El pastor poeta
Me llevé una grata sorpresa cuando me lo contaron. Me resultó enternecedor recuperar la imagen del campesino que hacía versos con la misma facilidad con la que hablaba, en este caso un pastor de las medianías de Gáldar:
-Veeenga, corderitas, veeenga,
arrejúntense pacá,
que están todas más bonitas
cuando están arrejuntás.
Les dijo a las ovejas, a las que a menudo llamaba pecorinas, al final de la mañana, y ellas se arremolinaron de tal manera que no necesitó ni la ayuda de un perro para meterlas en el redil.
Después miró el paisaje que le circundaba y, sin pensarlo un instante, le dedicó una estrofa que hizo que las ovejas lo miraran:
Ya se está recuperando
la tierra después del fuego.
Ya reverdecen los montes.
Démosle gracias al cielo.
Y balaron las ovejas. De inmediato, como por arte de magia, las medianías se tiñeron de colores, como si la primavera hubiese reventado de pronto a la llamada del pastor.
-¡Qué bonita que es mi tierra!
Bonita y agradecida.
Que con poca agua que caiga
crece la hierba enseguida.
Fue recitando el pastor, de camino hacia su casa, contemplando en calma la belleza de los parajes que lo rodeaban, al tiempo que sentía el “sangoloteo” del estómago, que ya le estaba pidiendo condumio. A saber qué le había preparado la parienta para almorzar.

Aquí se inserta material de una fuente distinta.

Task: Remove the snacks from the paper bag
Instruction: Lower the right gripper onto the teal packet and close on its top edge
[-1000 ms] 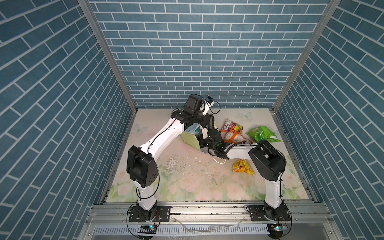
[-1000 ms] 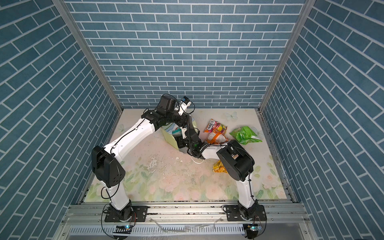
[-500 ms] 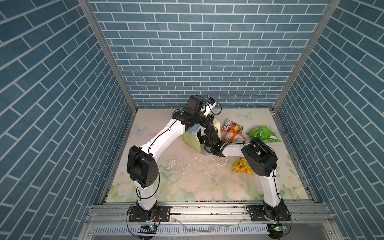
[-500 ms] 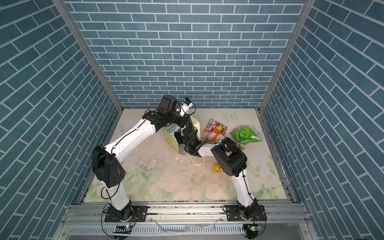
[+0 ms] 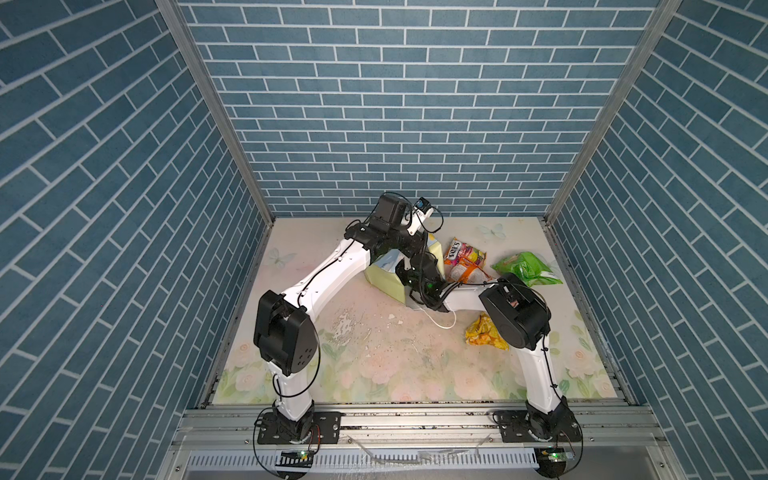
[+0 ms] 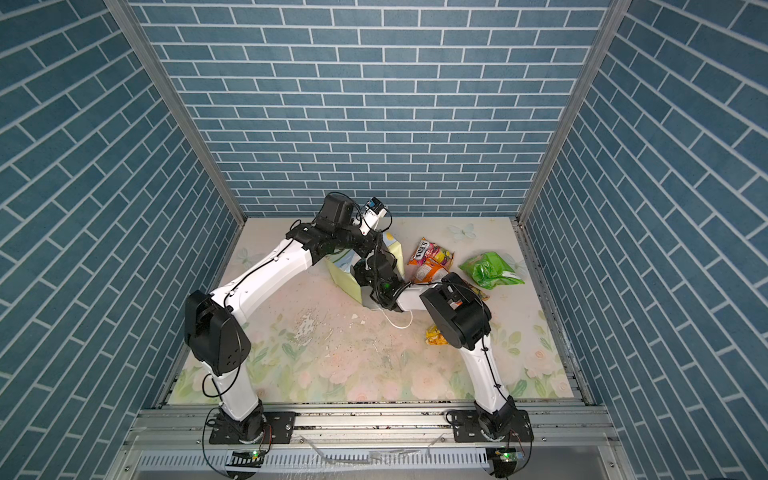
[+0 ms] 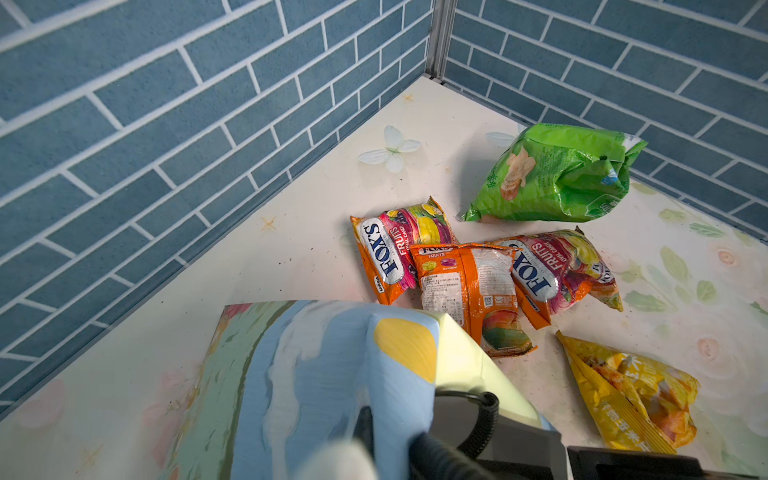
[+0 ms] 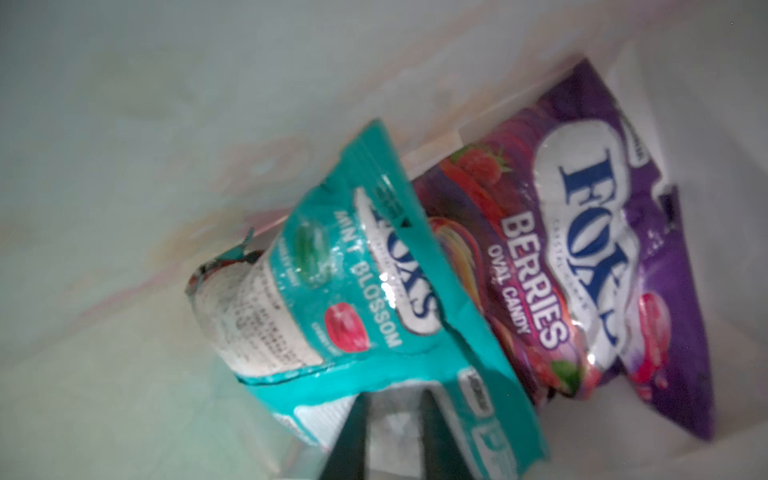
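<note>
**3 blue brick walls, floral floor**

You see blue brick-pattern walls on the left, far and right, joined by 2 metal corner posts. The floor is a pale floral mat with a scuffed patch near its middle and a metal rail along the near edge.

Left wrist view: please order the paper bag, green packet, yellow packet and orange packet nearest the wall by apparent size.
1. paper bag, but it is closest to the camera.
2. green packet.
3. yellow packet, nearly equal to the green; it lies nearer, so unsure.
4. orange packet nearest the wall, partly covered.
</note>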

Su esposa lo esperaba a la puerta de la cueva que habían arreglado muchos años atrás, en la que habían nacido sus cuatro hijos, los cuales ya habían volado a otros nidos.
Estaba quitándole las hojas secas al tajinaste que tenían junto a un muro de piedra, al cual habían cubierto con una red metálica para que no se desmoronara.
Al verla allí, el pastor le dedicó estos versos:
Cuando miro los colores
tan vivos del tajinaste,
me vienen aquellos tiempos
en los que tanto me amaste.
-Yo todavía te quiero, esposo mío –replicó ella, y entonces él la miró con picardía y le dijo: “Tú sabes bien a lo que me refiero, mujer”.
-Eres un viejo verde. Eso ya pasó al recuerdo. Nosotros estamos ya más pallá que pacá.
Él volvió a mirarla, esta vez con cierta nostalgia en la mirada, y, echándole un brazo por encima del hombro, le recitó:
-Si verte fuera la muerte
y no verte fuera vida,
prefiero morir y verte
a no verte y tener vida.
Ella entonces le dijo: “Ay, mi amor. Qué romántico te me has hecho. Vamos a comer, anda, que hoy tenemos carne en salsa”.
Y a mí, cuando me lo contaron, se me saltaron las lágrimas de la emoción.